Berbagai alasan mungkin dikemukakan, tapi bagi saya ini menunjukkan bahwa orang-orang itu telah kehilangan harga dirinya. Siapapun orang yang mau berpikir jernih pasti tak rela dirinya menjadi orang yang meminta-minta dari satu orang ke yang lainnya, dari satu rumah ke rumah lainnya. Dengan baju kumal dan compang-camping. Orang normal pasti akan malu. Orang akan melakukannya hanya jika sangat terpaksa. Karena kelemahan diri misalnya. Atau kemiskinan yang amat sangat mendera, kendati segala daya upaya telah dikerahkan.

Pengemis-pengemis gadungan itu menderita Sindrom Kemalasan Akut. Coba pikirkan. Mereka rata-rata masih muda, berbadan sehat, diajak bicara masih nyambung, tapi mereka rela berdiri di perempatan-perempatan jalan meminta-minta belas kasihan orang yang berlalu-lalang. Mereka jelas-jelas masih bisa bekerja! Dan ketika mereka pulang dengan membawa “hasil jerih payahnya”, mereka melepas “pakaian kerjanya” dan berdandan necis, kemudian melenggang menuju tempat-tempat hiburan.

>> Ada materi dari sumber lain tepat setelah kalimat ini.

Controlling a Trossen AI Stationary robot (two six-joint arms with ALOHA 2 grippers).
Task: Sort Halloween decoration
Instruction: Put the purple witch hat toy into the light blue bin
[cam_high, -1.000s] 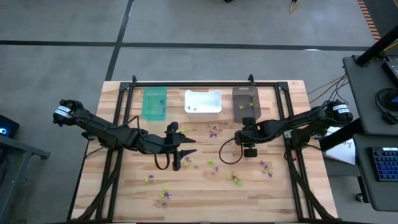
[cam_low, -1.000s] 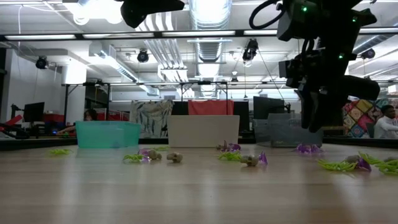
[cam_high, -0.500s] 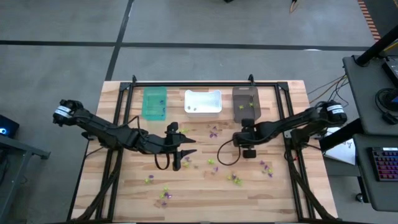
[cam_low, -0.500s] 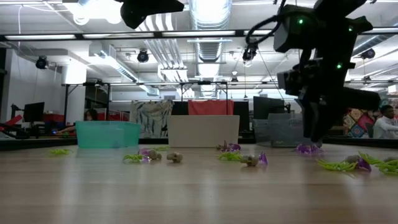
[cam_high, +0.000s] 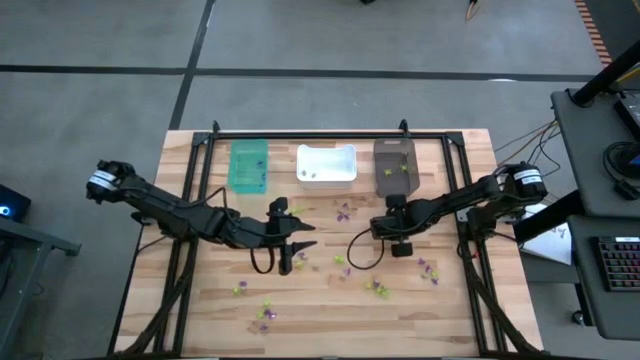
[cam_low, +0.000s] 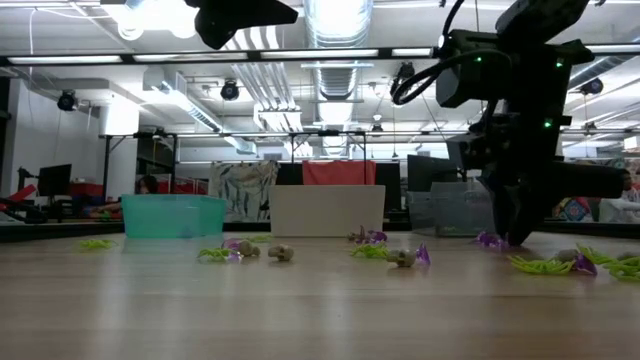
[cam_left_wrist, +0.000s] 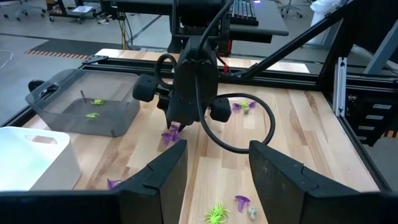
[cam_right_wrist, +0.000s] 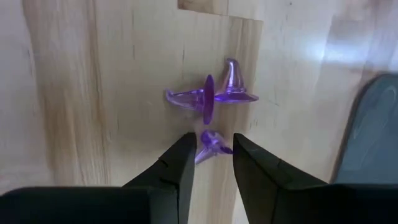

Sungguh, rasanya menyakitkan. Dan ini adalah fenomena yang mengerikan. Lebih mengerikan lagi karena mereka mengajak anak-anak mereka, atau anak-anak sewaan, untuk ikut menekuni “profesi” itu. Mereka mengajari sejak kecil generasi-generasi masa depan itu dengan sebuah “profesi yang menjanjikan”! Jika generasi-generasi harapan bangsa ini sejak kecil telah dilatih menjadi orang-orang bermental pengemis, mau dibawa kemana negeri kita ini? Relakah kita kelak, dipimpin oleh “para pengemis”?